Observar la atmósfera de Tritón, que está unas 30 veces más lejos del Sol que la Tierra, no es fácil. En los años 80, los astrónomos teorizaron que la atmósfera de la luna de Neptuno podía ser tan gruesa como la de Marte (7 milibares). No fue hasta que el Voyager 2 pasó por el planeta, en 1989, que la atmósfera de nitrógeno y metano, a una presión real de 14 microbares -70.000 veces menos densa que la atmósfera de la Tierra- fue medida. Desde entonces, las observaciones terrestres han sido limitadas. Las observaciones de ocultaciones estelares (un fenómeno que ocurre cuando un cuerpo del Sistema Solar pasa en frente de una estrella y bloquea su luz) indicaban que la presión de la superficie de Tritón estaba aumentando en la década de los 90. Se necesitó el desarrollo del CRIRES (Cryogenic High-Resolution Infrared Echelle Spectrograph) un espectrógrafo de alta resolución en infrarrojo cercano instalado en el Very Large Telescope (VLT) para proporcionar al equipo la oportunidad de llevar a cabo un estudio mucho más detallado de la atmósfera de Tritón. “Necesitábamos la sensibilidad y capacidad de CRIRES para tomar espectros muy detallados que nos permitan ver en la muy tenue atmósfera”, dice el coautor Ulli Käufl. Las observaciones son parte de una campaña que también incluye el estudio de Plutón.
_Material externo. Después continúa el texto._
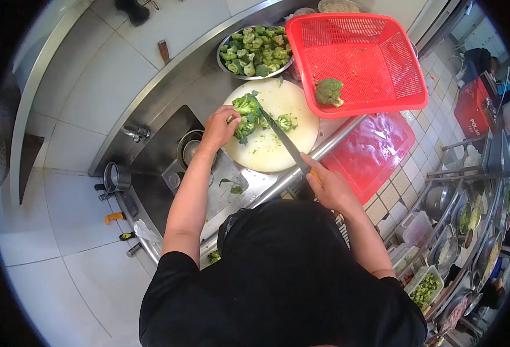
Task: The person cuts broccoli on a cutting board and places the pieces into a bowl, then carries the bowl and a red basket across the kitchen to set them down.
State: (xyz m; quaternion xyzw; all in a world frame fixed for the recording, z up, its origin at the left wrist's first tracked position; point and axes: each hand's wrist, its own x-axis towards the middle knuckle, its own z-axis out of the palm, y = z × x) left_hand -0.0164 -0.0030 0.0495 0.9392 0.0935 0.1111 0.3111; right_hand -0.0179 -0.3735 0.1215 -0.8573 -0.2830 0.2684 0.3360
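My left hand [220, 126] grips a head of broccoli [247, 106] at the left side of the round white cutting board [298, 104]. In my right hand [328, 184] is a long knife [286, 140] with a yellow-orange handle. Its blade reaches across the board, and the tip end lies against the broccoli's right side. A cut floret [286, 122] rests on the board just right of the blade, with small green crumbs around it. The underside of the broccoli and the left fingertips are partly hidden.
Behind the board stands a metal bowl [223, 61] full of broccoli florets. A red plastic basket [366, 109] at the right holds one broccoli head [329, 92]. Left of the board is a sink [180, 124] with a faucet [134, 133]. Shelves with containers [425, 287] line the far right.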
Plutón, a menudo considerado un primo de Tritón con condiciones similares, está recibiendo un renovado interés a la luz del descubrimiento de monóxido de carbono, y los astrónomos están compitiendo por encontrar esta sustancia química en el planeta enano aún más distante.
Este es solo el primer paso para los astrónomos que usan el CRIRES para entender la física de los cuerpos distantes en el Sistema Solar. “Ahora podemos empezar a monitorear la atmósfera y aprender mucho sobre la evolución estacional de Tritón con el paso de las décadas”, dice Lellouch.